Segment Open
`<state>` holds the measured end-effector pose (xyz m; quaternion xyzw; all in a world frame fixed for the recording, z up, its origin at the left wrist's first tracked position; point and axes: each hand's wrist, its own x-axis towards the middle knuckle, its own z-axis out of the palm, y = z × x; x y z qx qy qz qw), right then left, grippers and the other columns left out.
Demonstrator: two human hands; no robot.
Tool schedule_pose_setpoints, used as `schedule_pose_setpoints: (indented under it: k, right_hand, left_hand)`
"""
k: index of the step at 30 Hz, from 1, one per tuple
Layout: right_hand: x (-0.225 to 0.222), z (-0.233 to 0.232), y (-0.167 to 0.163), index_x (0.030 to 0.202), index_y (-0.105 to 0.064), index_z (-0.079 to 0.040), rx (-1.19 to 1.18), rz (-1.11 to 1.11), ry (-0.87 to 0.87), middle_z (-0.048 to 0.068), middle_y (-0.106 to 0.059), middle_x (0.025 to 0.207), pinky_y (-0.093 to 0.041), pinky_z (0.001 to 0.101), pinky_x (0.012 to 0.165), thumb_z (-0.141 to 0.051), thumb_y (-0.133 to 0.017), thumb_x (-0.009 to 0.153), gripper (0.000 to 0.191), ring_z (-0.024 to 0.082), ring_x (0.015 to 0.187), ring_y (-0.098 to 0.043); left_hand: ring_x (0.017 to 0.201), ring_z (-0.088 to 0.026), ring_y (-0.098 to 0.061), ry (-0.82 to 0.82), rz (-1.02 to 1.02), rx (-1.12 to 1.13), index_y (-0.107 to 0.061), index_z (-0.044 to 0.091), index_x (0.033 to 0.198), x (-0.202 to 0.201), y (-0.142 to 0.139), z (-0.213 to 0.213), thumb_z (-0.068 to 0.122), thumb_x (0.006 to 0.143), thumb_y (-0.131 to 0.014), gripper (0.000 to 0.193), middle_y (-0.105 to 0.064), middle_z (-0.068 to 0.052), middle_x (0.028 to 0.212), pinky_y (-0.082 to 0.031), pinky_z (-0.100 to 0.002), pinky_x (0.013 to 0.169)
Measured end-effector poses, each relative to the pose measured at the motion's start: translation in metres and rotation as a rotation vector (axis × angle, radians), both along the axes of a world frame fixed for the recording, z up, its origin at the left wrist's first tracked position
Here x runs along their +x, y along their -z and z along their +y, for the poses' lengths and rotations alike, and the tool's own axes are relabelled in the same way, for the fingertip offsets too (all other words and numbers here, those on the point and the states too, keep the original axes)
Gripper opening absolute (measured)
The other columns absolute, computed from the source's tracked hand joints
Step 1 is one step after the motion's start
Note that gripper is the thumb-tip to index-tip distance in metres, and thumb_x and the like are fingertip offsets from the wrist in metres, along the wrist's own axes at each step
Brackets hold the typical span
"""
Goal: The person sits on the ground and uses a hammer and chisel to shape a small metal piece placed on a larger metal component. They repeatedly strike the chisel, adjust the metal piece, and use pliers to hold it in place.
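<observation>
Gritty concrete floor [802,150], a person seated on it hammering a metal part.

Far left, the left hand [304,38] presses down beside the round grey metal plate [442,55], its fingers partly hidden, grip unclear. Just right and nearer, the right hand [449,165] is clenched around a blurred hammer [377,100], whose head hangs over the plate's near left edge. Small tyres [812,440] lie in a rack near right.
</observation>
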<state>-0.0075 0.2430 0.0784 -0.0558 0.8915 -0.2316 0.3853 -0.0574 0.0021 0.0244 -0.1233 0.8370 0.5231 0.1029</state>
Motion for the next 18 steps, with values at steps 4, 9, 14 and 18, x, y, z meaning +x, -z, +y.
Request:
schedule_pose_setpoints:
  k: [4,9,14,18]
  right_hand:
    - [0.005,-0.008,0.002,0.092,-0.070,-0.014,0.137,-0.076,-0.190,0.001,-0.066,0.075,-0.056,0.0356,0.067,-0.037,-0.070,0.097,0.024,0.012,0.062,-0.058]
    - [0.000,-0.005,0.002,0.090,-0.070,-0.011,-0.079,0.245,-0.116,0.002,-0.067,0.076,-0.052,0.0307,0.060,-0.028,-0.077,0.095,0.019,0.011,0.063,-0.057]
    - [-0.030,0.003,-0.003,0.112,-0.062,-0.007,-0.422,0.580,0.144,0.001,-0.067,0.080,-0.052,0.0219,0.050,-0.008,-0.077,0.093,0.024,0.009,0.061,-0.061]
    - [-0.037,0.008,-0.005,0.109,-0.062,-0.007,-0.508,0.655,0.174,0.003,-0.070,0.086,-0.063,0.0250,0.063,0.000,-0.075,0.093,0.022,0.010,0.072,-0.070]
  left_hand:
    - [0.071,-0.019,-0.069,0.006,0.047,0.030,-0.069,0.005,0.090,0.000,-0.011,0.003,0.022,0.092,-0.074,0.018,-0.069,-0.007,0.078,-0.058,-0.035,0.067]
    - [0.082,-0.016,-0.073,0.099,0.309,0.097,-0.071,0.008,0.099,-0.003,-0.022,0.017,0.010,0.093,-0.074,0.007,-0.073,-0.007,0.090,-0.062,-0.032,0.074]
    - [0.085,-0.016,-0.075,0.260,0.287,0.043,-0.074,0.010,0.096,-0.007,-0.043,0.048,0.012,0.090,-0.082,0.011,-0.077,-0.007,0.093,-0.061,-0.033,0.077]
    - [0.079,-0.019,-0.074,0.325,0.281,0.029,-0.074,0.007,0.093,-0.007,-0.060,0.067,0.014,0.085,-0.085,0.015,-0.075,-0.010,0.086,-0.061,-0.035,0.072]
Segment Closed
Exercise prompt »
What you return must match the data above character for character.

Answer to the problem »
`<state>` holds the measured end-effector pose (xyz m; quaternion xyzw; all in a world frame fixed for the recording, z up, its origin at the left wrist's first tracked position; point and axes: each hand's wrist, its own x-axis towards the middle knuckle, its own z-axis out of the palm, y = z × x; x y z qx qy qz qw), right then left, grippers and the other columns left out.
Demonstrator: two human hands; no robot.
Tool schedule_pose_setpoints, used as `schedule_pose_setpoints: (indented under it: k, right_hand, left_hand)`
"""
k: index of the step at 30 Hz, from 1, one per tuple
Layout: right_hand: x (-0.225 to 0.222), z (-0.233 to 0.232), y (-0.167 to 0.163), index_x (0.030 to 0.202), index_y (-0.105 to 0.064), index_z (-0.079 to 0.040), rx (-1.19 to 1.18), rz (-1.11 to 1.11), ry (-0.87 to 0.87), middle_z (-0.048 to 0.068), middle_y (-0.106 to 0.059), middle_x (0.025 to 0.207), pinky_y (-0.093 to 0.041), pinky_z (0.001 to 0.101), pinky_x (0.012 to 0.165), thumb_z (-0.141 to 0.051), thumb_y (-0.133 to 0.017), thumb_x (-0.009 to 0.153), gripper (0.000 to 0.191), ring_z (-0.024 to 0.082), ring_x (0.015 to 0.187), ring_y (-0.098 to 0.043); left_hand: ring_x (0.017 to 0.201), ring_z (-0.088 to 0.026), ring_y (-0.098 to 0.061), ry (-0.82 to 0.82), rz (-1.02 to 1.02), rx (-1.12 to 1.13), index_y (-0.107 to 0.061), index_z (-0.044 to 0.091), index_x (0.033 to 0.198), x (-0.202 to 0.201), y (-0.142 to 0.139), z (-0.213 to 0.213), thumb_z (-0.068 to 0.122), thumb_x (0.006 to 0.143), thumb_y (-0.131 to 0.014), gripper (0.000 to 0.193), middle_y (-0.105 to 0.064), middle_z (-0.068 to 0.052), middle_x (0.028 to 0.212), pinky_y (-0.082 to 0.031), pinky_z (-0.100 to 0.002), pinky_x (0.013 to 0.169)
Measured end-effector poses, each relative to the pose measured at the motion's start: translation in metres and rotation as a rotation vector (axis × angle, radians), both along the axes of a world frame fixed for the recording, z up, its origin at the left wrist's first tracked position
Here x runs along their +x, y along their -z and z along their +y, for the poses' lengths and rotations alike, and the tool's own axes are relabelled in the same way, for the fingertip offsets too (all other words and numbers here, those on the point and the states too, keep the original axes)
Gripper opening absolute (measured)
The other columns absolute, computed from the source's tracked hand joints
Step 1 is one step after the motion's start
Note that gripper is the thumb-tip to index-tip distance in metres, and thumb_x and the like are fingertip offsets from the wrist in metres, along the wrist's own axes at each step
Brackets hold the typical span
"""
Goal: The person sits on the ground and uses a hammer and chisel to shape a small metal piece placed on a larger metal component. They repeatedly strike the chisel, adjust the metal piece, and use pliers to hold it in place.
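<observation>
Gritty concrete floor [802,150], a person seated on it hammering a metal part.

Far left, the left hand [304,38] presses down beside the round grey metal plate [442,55], its fingers partly hidden, grip unclear. Just right and nearer, the right hand [449,165] is clenched around a blurred hammer [377,100], whose head hangs over the plate's near left edge. Small tyres [812,440] lie in a rack near right.
</observation>
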<state>-0.0075 0.2430 0.0784 -0.0558 0.8915 -0.2316 0.3853 -0.0574 0.0021 0.0244 -0.1233 0.8370 0.5231 0.1029</state>
Motion for the next 18 steps, with values at steps 4, 9, 14 and 18, x, y, z meaning +x, -z, +y.
Request:
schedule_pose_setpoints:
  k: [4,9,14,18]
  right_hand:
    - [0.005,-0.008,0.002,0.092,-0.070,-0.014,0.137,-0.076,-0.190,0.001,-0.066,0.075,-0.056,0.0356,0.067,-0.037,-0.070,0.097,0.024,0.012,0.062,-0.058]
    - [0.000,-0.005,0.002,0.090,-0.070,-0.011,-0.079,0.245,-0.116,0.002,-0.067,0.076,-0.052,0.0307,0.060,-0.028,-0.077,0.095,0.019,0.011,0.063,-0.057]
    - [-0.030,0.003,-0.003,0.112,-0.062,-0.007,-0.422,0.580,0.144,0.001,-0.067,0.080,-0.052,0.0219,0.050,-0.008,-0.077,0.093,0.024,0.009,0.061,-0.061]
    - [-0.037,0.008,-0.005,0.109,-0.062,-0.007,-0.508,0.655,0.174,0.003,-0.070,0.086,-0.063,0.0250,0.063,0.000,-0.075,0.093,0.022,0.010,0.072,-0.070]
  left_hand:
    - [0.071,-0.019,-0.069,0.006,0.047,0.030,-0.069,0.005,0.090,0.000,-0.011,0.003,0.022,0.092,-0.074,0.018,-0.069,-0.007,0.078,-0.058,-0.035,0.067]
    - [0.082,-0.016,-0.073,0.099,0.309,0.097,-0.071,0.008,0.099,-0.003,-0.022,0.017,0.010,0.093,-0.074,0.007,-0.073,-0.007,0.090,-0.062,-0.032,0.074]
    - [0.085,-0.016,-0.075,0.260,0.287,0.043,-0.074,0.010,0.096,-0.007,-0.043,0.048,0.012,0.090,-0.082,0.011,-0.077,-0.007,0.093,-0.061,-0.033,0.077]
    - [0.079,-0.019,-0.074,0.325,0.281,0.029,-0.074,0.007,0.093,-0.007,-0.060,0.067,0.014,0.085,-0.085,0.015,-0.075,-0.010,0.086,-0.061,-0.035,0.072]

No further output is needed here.